[Data]
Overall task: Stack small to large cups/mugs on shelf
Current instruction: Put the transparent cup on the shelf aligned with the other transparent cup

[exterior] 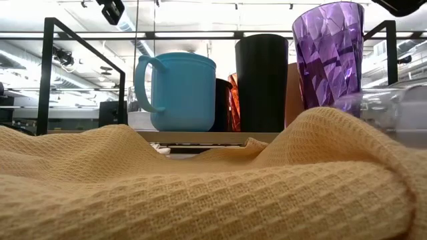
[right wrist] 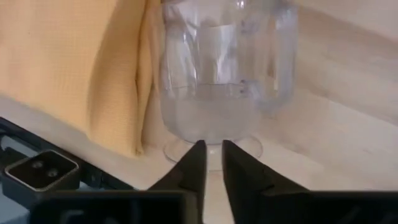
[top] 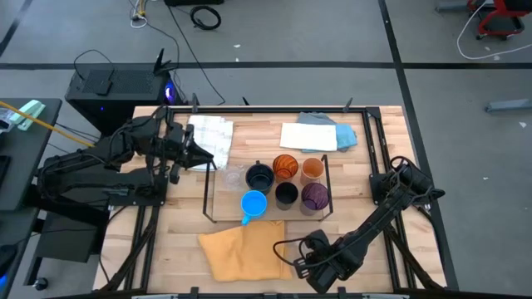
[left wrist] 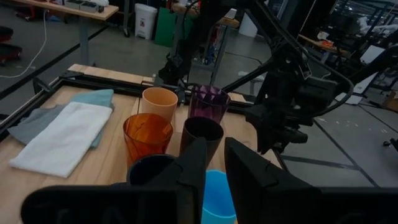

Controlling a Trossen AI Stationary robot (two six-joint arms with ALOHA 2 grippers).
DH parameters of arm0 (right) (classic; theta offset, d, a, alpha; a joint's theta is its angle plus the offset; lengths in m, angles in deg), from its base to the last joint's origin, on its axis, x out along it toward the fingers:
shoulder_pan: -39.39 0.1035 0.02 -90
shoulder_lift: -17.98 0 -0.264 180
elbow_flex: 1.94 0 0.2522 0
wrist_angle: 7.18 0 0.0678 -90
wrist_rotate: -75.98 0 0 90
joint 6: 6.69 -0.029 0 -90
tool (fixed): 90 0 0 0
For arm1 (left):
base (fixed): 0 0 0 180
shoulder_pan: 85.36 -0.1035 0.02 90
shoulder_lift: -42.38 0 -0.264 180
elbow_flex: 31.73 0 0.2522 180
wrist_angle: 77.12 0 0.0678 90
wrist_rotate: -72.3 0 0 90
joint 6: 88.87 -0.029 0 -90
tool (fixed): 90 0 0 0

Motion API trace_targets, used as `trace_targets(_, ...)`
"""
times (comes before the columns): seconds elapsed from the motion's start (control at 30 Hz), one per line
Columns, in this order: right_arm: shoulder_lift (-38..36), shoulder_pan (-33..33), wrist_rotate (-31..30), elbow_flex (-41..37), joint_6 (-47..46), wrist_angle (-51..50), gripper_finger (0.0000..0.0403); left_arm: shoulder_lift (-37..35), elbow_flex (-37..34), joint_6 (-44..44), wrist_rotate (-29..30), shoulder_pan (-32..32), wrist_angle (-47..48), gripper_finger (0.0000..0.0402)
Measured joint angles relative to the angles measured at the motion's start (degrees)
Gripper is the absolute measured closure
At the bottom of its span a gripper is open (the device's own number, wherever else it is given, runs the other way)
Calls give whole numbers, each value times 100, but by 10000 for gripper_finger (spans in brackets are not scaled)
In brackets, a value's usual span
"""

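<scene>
My right gripper (right wrist: 211,155), fingers nearly pressed together and holding nothing, sits low before the clear glass (right wrist: 221,74) beside the yellow cloth (right wrist: 74,62), off the shelf (top: 209,195), so I should reopen wide, straddle it and squeeze gently.

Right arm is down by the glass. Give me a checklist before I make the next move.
1. Right claw gripping the clear footed glass: not ok. Its fingers are nearly together just short of the foot, with nothing between them.
2. Glass upright: ok. It stands on its foot on the wooden tabletop.
3. Glass free of the yellow waffle cloth: cannot tell. It sits right beside the cloth's edge.
4. Left claw out of the way: ok. It hovers at the wire-framed wooden shelf, far from the glass.
5. Cups on the shelf standing: ok. The bright blue handled mug and its neighbours are upright.
</scene>
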Motion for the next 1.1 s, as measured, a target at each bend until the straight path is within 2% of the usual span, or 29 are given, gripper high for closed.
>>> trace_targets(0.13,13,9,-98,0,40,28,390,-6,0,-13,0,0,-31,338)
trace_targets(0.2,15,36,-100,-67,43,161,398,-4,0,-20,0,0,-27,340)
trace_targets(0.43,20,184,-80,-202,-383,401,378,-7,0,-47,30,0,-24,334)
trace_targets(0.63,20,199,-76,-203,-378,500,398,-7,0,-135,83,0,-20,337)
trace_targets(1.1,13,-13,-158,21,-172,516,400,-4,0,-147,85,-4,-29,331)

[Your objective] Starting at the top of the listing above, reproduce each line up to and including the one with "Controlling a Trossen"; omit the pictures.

[Result for this task]
Overall task: Stack small to large cups/mugs on shelf
Current instruction: Put the transparent cup on the shelf aligned with the other transparent cup

[exterior] 
[right wrist] 
[top] 
[left wrist] 

Controlling a Trossen AI Stationary robot (two six-joint arms with ALOHA 2 grippers).

Response complete; there is no more output.